Issues Related to Delete Within Transactions

Note:
This topic has been translated from a Chinese forum by GPT and might contain errors.

Original topic: 事务内Delete相关问题

| username: TiDBer_U58GZgGJ

According to the official blog, DML operations are all in the local buffer of the transaction. So is delete also targeted at the buffer? It won’t actually delete from the KV before committing. Then after deleting and selecting again, wouldn’t it read the deleted data from the KV? In actual operations, this situation does not occur. How is this resolved?

| username: WinterLiu | Original post link

It is recommended to look into the implementation of distributed transactions and MVCC. TiDB ensures consistent reads of data.

| username: tidb狂热爱好者 | Original post link

Deleting within a transaction can be very slow. It is recommended to use batch mode for deletion.

| username: zhanggame1 | Original post link

The delete operation itself is also an insertion of a key-value pair. After performing a delete and then selecting, during the select operation, searching in TiKV will reveal that the original key has a delete record, indicating it has been deleted.

| username: TiDBer_U58GZgGJ | Original post link

The delete you mentioned is also an insertion of kv, so is this kv inserted into the transaction buffer before commit or directly into TiKV?

| username: yiduoyunQ | Original post link

Which blog?

| username: zhaokede | Original post link

Consistency ensures that deleted data will not be read.
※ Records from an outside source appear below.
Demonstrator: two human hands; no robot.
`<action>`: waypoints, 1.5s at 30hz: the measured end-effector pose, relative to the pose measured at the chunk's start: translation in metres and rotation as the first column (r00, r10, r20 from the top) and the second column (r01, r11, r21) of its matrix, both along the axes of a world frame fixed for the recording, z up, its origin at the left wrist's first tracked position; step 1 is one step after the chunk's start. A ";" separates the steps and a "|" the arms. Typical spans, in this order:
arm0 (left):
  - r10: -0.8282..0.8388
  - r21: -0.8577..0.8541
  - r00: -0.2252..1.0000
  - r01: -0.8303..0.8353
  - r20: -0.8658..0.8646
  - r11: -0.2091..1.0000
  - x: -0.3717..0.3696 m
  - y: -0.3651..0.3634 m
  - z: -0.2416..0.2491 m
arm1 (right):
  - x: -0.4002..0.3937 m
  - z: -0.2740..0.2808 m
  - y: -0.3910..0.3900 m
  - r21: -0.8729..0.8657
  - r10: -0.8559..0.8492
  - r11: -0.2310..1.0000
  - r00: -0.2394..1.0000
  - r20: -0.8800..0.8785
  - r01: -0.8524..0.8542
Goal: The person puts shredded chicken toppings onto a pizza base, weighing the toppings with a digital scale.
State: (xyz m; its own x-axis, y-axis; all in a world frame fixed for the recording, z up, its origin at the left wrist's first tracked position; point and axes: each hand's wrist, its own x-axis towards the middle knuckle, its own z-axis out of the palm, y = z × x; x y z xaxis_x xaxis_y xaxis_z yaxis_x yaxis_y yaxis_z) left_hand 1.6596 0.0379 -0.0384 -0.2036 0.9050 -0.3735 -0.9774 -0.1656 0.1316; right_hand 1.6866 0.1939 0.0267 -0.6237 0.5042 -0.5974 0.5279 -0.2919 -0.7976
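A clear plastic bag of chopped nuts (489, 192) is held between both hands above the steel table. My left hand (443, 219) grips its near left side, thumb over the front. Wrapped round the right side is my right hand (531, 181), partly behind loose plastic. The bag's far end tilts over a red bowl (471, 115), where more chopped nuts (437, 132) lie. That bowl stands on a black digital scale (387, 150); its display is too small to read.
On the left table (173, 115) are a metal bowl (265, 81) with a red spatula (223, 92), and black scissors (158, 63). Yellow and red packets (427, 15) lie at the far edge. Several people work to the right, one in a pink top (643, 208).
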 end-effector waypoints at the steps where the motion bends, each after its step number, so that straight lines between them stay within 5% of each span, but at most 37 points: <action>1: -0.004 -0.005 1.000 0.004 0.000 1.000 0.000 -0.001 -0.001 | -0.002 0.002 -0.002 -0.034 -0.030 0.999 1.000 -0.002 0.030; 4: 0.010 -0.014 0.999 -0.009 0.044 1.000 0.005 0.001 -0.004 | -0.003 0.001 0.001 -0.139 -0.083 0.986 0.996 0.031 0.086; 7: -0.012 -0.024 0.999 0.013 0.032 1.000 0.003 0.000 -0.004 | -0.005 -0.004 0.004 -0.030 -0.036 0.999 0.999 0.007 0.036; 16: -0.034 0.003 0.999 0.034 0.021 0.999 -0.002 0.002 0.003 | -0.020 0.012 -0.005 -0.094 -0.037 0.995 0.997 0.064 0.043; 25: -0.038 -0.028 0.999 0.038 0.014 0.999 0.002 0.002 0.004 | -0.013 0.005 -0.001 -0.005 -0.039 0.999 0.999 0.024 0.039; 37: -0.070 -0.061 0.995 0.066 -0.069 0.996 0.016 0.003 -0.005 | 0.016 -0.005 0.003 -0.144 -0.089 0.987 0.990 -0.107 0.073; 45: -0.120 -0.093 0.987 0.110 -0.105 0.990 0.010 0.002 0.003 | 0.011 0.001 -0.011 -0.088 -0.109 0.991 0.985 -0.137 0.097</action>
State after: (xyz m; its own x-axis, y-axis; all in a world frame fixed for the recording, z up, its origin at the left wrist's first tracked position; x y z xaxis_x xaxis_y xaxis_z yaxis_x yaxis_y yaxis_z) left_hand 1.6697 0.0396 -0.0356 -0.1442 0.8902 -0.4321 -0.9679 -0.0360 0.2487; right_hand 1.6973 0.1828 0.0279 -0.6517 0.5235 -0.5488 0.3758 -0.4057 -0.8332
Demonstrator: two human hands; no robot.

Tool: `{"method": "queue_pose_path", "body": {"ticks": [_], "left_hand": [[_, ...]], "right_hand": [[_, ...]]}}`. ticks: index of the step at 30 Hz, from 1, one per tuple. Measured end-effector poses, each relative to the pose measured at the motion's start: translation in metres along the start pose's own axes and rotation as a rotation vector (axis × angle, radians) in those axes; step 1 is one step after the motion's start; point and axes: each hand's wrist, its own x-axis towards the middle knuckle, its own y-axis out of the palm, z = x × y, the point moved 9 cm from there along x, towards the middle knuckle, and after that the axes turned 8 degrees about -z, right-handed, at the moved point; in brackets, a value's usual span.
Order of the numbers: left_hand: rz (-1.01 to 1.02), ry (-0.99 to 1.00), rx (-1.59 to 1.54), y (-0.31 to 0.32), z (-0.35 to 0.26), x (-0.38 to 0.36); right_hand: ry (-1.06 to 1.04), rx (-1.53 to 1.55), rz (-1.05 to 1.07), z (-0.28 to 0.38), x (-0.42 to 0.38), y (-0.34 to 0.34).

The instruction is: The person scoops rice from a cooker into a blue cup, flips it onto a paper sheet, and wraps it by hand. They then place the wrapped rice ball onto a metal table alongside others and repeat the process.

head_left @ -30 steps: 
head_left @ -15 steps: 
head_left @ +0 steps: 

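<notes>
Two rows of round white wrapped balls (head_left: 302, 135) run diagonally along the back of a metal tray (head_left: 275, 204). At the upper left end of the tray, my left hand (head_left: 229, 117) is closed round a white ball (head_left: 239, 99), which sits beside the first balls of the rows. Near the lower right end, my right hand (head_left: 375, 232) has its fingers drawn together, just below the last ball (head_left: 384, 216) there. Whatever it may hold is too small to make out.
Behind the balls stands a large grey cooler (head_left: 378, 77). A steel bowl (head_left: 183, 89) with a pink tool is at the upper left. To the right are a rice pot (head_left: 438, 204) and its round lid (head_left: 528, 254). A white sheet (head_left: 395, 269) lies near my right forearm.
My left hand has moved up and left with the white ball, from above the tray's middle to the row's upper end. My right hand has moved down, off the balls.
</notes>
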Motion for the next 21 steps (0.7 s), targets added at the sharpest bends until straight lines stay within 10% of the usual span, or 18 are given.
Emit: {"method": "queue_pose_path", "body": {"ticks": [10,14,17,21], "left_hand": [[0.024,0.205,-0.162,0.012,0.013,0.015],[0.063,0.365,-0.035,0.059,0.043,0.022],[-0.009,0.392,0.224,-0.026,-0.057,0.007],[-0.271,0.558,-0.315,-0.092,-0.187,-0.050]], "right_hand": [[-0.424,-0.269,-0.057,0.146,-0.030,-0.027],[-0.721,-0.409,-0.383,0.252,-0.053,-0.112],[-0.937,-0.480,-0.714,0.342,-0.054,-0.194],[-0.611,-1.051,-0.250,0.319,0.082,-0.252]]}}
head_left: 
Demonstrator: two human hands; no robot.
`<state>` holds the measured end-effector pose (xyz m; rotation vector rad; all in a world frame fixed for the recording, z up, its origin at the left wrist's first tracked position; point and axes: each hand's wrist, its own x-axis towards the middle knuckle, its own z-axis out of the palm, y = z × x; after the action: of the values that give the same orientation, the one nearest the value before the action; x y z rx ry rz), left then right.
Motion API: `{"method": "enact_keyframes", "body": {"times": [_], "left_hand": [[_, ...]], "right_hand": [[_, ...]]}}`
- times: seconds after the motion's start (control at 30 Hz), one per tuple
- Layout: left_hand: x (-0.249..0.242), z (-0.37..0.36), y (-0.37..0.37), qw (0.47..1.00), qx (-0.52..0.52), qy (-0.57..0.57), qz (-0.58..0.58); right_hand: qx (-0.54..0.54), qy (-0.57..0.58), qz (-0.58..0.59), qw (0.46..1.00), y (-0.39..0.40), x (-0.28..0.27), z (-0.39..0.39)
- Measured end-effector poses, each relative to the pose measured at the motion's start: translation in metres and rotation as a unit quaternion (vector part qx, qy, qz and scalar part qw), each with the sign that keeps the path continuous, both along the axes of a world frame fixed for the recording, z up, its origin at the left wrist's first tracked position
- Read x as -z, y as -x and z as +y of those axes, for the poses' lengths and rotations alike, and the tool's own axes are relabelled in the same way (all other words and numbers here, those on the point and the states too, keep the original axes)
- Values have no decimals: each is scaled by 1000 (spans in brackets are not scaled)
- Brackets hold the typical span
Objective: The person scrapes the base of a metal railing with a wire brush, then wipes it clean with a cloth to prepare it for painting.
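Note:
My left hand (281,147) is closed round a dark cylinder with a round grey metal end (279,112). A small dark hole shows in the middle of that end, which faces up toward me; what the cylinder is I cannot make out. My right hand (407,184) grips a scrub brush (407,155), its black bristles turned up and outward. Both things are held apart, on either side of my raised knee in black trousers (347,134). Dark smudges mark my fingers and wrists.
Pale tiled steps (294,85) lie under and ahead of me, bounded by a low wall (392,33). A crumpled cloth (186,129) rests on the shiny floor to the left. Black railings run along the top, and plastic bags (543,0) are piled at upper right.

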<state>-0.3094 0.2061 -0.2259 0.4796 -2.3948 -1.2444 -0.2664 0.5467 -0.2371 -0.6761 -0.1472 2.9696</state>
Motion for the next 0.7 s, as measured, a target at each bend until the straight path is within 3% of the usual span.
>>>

| username: TiDBer_U58GZgGJ | Original post link

About transactions.

| username: TIDB-Learner | Original post link

Deletion is not a true deletion; it just marks the data as deleted. If the transaction has not yet been committed, other processes can definitely access the data. If the transaction has been committed, other processes’ transactions that were committed before the deletion transaction can read the data; otherwise, they cannot. This is due to MVCC (snapshot read) and the ACID properties of transactions. TiDB’s distributed read-write principles, timestamp, memory, and log management mechanisms. Let’s encourage each other.

| username: Soysauce520 | Original post link

When scanning kv, it will skip those with timestamps and delete markers. Your explain will have a skip execution plan.

| username: TiDBer_tvqzG8Dk | Original post link

Transaction consistency

| username: tidb狂热爱好者 | Original post link

Deleting transactions can be very slow.

| username: wangcw | Original post link

Deleting within a transaction is too slow and does not immediately release space, so usually only logical deletion is performed.

| username: Soysauce520 | Original post link

In the execution plan, you will see the skip operation, which refers to the records marked for deletion. This means they are filtered out during the reading phase.

| username: 迷途小书童 | Original post link

Looking forward to an article from the expert explaining it clearly.

| username: xiaohaozifeifeifei | Original post link

Consistent read, marked for deletion.

| username: yg_1988 | Original post link

When committing, logs are written in the LSM tree manner. Delete operations also write new logs, and historical data is only truly cleared during the merge process.

| username: TiDBer_pOZcnpJA | Original post link

TiDB uses MVCC to handle concurrent reads and writes. When performing a DELETE operation, it actually creates a new version of the row marked as deleted. Subsequent SELECT operations will read data based on transaction visibility rules and typically will not see the deleted version.

| username: 有猫万事足 | Original post link

You can take a look at this article, before commit, this kv is in the cache.

Additionally, TiDB does not support READ-UNCOMMITTED. So you don’t need to worry about other threads needing to access this part of the data in the write cache.